───── Given records

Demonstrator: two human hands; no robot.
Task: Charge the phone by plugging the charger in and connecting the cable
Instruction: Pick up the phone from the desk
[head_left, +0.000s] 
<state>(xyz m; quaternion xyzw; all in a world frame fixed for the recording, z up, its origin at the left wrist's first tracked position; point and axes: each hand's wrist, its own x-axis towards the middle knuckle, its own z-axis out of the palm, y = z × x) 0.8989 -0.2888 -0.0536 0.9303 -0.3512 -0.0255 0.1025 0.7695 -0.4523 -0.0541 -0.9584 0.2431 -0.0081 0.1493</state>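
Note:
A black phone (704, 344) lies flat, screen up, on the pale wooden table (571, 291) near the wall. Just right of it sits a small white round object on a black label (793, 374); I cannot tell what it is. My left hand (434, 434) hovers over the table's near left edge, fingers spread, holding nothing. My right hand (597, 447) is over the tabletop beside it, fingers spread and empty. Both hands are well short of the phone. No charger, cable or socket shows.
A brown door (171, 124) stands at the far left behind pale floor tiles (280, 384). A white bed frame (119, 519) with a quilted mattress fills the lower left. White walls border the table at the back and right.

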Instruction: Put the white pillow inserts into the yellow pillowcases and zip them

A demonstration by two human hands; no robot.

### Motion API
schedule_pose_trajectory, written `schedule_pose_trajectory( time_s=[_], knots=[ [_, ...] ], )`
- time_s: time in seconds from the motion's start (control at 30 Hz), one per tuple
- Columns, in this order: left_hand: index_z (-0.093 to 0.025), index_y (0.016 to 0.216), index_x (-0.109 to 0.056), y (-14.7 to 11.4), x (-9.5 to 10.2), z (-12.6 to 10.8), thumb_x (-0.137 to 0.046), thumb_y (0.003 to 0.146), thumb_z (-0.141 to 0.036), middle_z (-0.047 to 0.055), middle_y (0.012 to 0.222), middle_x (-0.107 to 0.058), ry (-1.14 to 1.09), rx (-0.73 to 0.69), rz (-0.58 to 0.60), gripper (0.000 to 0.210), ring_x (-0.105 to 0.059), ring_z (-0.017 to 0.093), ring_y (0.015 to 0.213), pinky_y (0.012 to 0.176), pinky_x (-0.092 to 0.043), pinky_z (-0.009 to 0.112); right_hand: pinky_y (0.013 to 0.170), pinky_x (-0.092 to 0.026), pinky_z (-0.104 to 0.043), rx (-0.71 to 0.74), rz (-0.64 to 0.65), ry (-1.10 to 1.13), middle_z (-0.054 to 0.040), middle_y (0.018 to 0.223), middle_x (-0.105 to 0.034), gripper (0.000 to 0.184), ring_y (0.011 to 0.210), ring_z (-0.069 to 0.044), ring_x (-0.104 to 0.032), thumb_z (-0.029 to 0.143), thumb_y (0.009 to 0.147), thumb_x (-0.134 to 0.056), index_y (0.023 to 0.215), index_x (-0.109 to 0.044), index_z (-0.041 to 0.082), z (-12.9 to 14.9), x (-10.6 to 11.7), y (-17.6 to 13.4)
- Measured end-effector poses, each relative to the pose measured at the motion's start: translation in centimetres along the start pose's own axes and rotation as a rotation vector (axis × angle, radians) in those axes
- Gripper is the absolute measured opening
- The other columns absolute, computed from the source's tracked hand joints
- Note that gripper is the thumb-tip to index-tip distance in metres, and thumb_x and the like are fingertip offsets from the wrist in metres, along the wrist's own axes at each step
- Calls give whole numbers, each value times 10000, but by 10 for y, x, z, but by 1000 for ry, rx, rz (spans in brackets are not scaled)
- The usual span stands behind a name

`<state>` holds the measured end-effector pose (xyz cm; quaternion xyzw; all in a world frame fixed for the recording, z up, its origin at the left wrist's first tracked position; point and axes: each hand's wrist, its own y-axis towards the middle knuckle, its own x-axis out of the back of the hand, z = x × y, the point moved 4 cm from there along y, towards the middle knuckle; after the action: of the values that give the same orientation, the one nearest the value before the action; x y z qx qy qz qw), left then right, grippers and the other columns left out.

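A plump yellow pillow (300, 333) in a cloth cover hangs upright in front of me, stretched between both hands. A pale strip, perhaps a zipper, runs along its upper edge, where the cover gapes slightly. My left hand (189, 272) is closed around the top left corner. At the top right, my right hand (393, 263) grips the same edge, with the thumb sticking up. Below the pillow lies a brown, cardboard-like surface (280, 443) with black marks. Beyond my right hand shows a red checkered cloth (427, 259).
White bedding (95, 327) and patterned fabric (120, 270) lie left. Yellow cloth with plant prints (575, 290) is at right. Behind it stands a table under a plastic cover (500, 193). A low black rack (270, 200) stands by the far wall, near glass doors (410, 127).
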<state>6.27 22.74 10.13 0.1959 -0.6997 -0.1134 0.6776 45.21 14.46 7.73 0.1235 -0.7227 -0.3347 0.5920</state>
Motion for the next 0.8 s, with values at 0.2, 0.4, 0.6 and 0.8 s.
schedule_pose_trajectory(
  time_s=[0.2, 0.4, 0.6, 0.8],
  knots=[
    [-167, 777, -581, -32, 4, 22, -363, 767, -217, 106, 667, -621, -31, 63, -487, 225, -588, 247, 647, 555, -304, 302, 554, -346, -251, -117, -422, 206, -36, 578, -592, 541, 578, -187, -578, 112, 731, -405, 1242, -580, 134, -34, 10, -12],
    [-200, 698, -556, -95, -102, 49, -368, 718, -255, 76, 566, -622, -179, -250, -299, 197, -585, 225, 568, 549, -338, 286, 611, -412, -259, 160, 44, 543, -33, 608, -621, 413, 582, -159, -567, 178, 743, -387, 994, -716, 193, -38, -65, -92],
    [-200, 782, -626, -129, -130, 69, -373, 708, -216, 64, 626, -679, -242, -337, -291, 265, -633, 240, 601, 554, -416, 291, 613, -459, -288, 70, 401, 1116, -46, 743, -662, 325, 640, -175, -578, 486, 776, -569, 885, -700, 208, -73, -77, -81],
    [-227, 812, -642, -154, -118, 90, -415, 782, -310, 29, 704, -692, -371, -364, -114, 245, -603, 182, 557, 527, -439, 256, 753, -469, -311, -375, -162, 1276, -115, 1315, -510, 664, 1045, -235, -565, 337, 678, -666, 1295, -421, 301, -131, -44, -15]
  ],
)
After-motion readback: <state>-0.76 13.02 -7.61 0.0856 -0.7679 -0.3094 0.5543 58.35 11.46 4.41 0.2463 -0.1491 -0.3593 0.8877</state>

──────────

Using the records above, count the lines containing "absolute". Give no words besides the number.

- Solution to this exercise -
2